In true abelia style, they planted themselves, grew speedily into a thick, glossy, free-form hedge, equally speedily produced masses of little flowers and quickly covered a piece of ground I’d been despairing of for months.

These wee treasures are native to Eastern Asia and southern North America. The species from warm climates are evergreen but in cooler climates they’re deciduous. They like heaps of sun (having said that, mine have thrived in almost total shade), protection from the wind and moist, well-drained soil. Given the right environment, they’re not much bothered by pests and diseases.

According to the UK Royal Horticultural Society website, which seems to be the only place in the world that acknowledges their existence, abelias may need hard pruning every three to four years. (I am yet to forgive The Partner for taking this to heart and whacking ours off at the halfway mark recently.)

Fortunately, they’re easy to propagate by softwood cuttings in early summer or semi-hardwood cuttings in late summer.
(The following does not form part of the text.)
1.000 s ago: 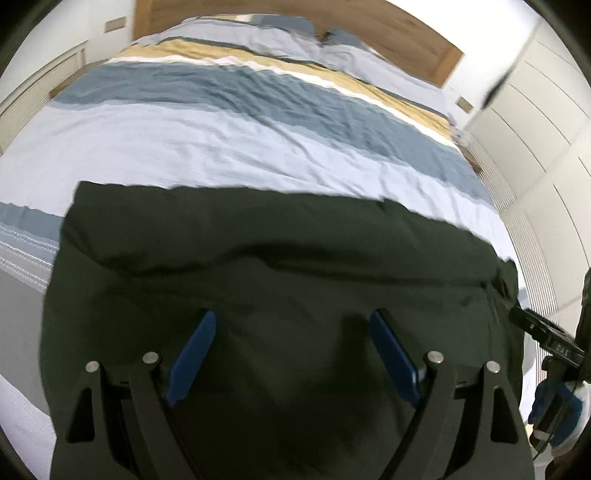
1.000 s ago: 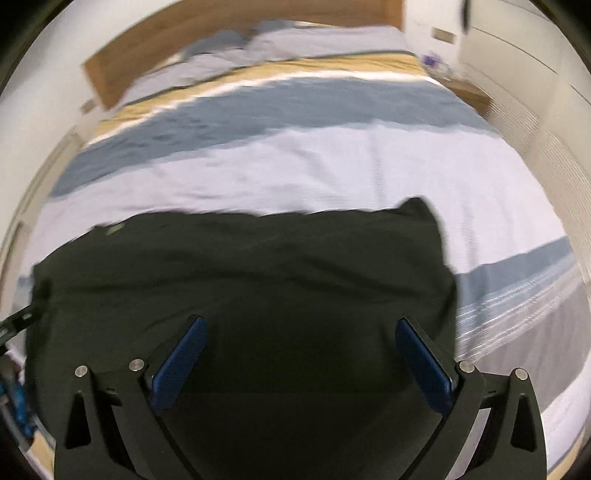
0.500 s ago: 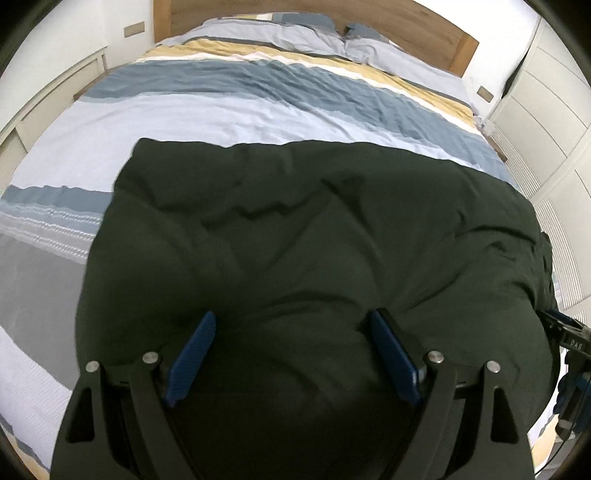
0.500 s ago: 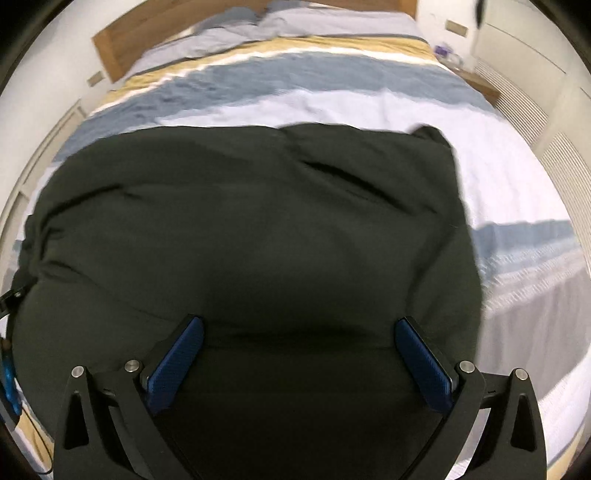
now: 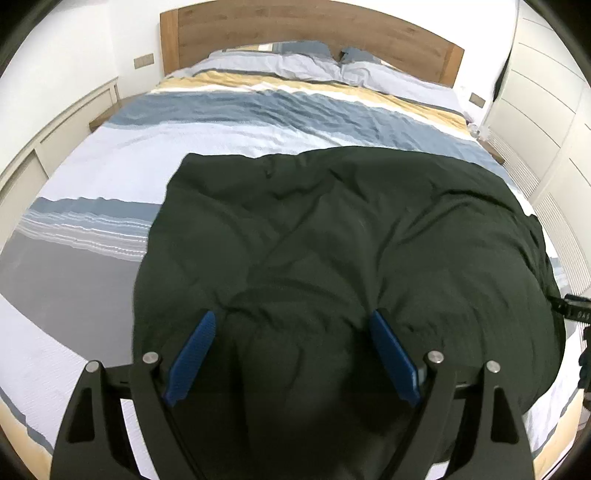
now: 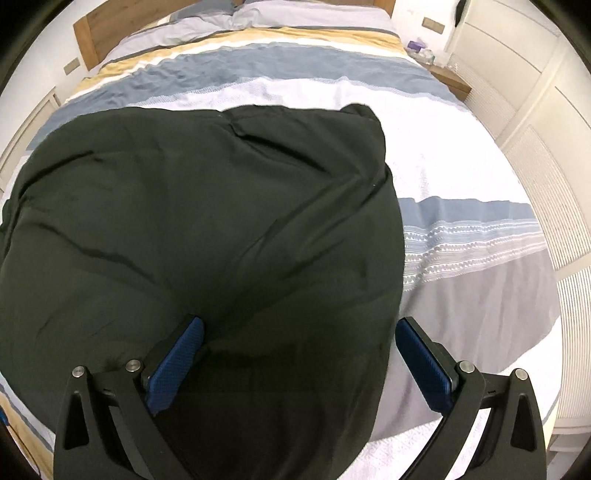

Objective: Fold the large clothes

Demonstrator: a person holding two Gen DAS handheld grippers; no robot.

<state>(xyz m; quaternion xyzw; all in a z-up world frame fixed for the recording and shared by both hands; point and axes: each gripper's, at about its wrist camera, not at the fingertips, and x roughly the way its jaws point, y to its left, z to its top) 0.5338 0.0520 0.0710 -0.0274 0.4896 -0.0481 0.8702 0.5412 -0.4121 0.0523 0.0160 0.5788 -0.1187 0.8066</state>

What’s really great about abelias is their versatility. They make great hedges, they work as ground covers, they’re fantastic filler plants and they look just as good on their own.

SNOW SHOWERS

When we found out just what treasures abelias were, we went searching for other varieties and

discovered Abelia Snow Showers. It’s a variegated version that forms clumps, or buns, as our

nurseryman charmingly calls them. We bought three “buns”, which grew from the size of a saucer to the size of a Volkswagen in six months. They started flowering in early summer and are still covered in blooms. They will happily grow in semi-shade or sun and can withstand the cold.